Familial Parkinson's disease: a hint to elucidate the mechanisms of nigral degeneration

In the majority of patients with Parkinson's disease (PD), it is now clear that genetic factors contribute to the pathogenesis of PD, although the contribution of genetic and environmental factors remains to be elucidated. The contribution of genetic factors to the pathogenesis of PD is supported by the demonstration of the high concordance in twins, increased risk among relatives of PD patients in case control and family studies, and the existence of familial PD based on single gene defects. Recently, several genes have been mapped and identified in patients with familial PD (FPD). alpha-Synuclein is involved in a rare dominant form of familial PD with dopa responsive parkinsonian features and Lewy body positive pathology. In contrast, parkin is responsible for autosomal recessive form of earlyonset PD with Lewy body-negative pathology. This form is identified with world-wide distribution among patients with young-onset PD. Furthermore, ubiquitin carboxy terminal hydrolase L1 (UCHL1) gene is responsible for an autosomal dominant form of typical PD, although only a single family has so far been identified with a mutation of this gene.
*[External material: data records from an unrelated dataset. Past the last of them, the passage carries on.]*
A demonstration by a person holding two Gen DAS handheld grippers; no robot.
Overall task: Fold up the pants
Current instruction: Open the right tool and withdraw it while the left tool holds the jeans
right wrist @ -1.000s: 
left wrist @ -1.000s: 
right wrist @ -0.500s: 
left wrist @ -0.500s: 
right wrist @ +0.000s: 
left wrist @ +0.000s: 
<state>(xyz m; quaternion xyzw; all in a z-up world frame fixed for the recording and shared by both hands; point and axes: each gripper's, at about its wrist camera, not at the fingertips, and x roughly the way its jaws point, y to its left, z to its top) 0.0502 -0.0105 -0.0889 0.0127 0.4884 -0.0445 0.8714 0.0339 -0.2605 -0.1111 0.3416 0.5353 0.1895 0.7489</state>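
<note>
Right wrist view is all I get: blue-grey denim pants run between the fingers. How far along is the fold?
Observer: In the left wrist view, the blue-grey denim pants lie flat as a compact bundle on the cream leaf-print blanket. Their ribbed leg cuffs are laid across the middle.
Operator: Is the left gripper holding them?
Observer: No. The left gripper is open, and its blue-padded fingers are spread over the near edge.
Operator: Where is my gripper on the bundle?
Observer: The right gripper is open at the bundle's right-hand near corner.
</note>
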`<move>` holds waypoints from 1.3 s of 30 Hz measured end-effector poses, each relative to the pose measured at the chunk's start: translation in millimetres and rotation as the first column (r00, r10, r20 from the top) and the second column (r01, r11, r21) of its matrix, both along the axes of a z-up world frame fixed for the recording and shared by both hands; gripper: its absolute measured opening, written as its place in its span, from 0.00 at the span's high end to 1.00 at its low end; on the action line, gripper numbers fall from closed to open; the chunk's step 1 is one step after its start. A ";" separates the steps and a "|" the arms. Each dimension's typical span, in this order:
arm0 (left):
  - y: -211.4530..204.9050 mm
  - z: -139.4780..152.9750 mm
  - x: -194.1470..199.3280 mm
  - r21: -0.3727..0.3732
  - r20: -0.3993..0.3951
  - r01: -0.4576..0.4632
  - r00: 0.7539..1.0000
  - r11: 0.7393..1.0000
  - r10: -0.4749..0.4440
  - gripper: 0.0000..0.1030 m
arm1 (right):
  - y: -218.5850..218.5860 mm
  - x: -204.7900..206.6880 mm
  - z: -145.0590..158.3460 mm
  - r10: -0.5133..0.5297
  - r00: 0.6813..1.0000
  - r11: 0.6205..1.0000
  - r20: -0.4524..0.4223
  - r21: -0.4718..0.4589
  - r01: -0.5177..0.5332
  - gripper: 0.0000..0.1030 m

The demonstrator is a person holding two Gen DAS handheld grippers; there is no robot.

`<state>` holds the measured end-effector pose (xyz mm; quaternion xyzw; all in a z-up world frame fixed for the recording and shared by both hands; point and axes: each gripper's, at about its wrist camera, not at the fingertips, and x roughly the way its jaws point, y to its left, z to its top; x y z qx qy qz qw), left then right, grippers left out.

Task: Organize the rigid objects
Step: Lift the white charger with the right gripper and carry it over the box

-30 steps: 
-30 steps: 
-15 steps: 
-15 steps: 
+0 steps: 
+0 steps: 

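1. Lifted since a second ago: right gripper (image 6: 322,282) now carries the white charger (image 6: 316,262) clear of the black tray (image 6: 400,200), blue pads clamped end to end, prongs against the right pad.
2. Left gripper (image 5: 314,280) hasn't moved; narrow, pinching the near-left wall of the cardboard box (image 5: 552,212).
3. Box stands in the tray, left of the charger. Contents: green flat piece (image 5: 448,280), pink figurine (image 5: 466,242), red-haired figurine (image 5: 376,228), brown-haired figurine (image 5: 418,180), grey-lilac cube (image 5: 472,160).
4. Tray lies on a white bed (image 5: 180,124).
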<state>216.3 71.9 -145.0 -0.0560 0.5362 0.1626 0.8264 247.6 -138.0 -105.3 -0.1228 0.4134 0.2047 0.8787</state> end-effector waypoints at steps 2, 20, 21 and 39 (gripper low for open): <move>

In addition, DJ-1 has been identified as a causative gene for PARK7, a recessive form of familial PD. Now, a total of five causative genes including NR4A2 have been identified, and others such as PARK3, -4, -6, -8, -9, -10 have been mapped as hereditary forms of familial PD. The presence of different loci or different causative genes indicates that PD is not a single entity but a highly heterogeneous disorder. However, the functions of causative genes may share a common pathway such as an ubiquitin-proteasome pathway. Thus, identification and elucidation of the causative genes should enhance our understanding of the pathogenesis of not only familial PD, but also sporadic PD.